*Problem description*
Leave out the pictures, and write out exactly the lines from the beginning of the material to the line holding "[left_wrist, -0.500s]", that line included, and nothing else.

*Recorded information*
┄┄┄┄┄┄

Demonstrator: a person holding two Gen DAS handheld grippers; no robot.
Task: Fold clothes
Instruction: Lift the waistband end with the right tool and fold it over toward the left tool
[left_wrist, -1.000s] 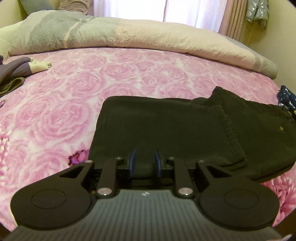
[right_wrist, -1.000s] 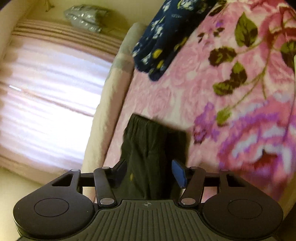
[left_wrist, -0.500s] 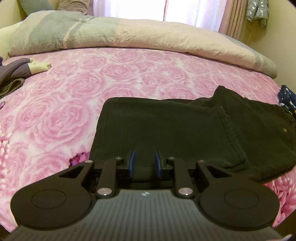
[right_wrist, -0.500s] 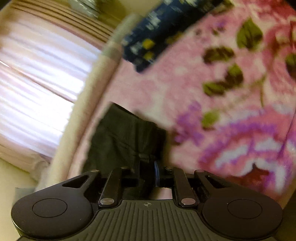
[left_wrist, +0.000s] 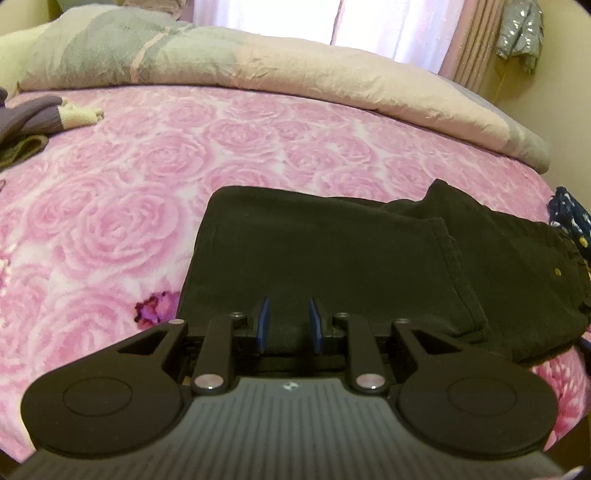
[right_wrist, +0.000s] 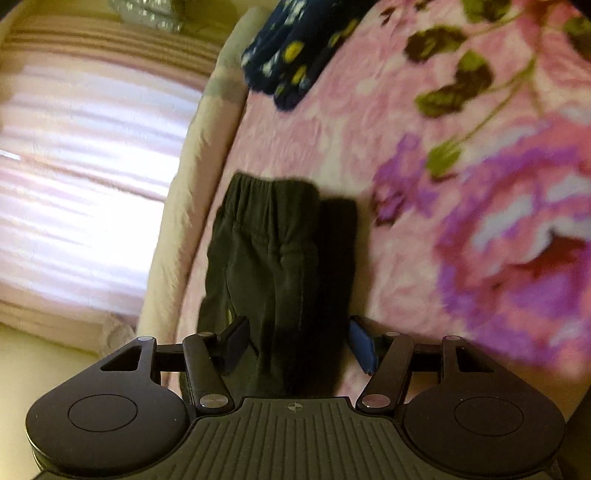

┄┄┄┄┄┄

*Task result*
Demonstrator: a person holding two Gen DAS handheld grippers; no robot.
Task: Fold clothes
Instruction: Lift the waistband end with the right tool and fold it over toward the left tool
[left_wrist, -1.000s] 
[right_wrist, -1.000s] 
[left_wrist, -0.500s] 

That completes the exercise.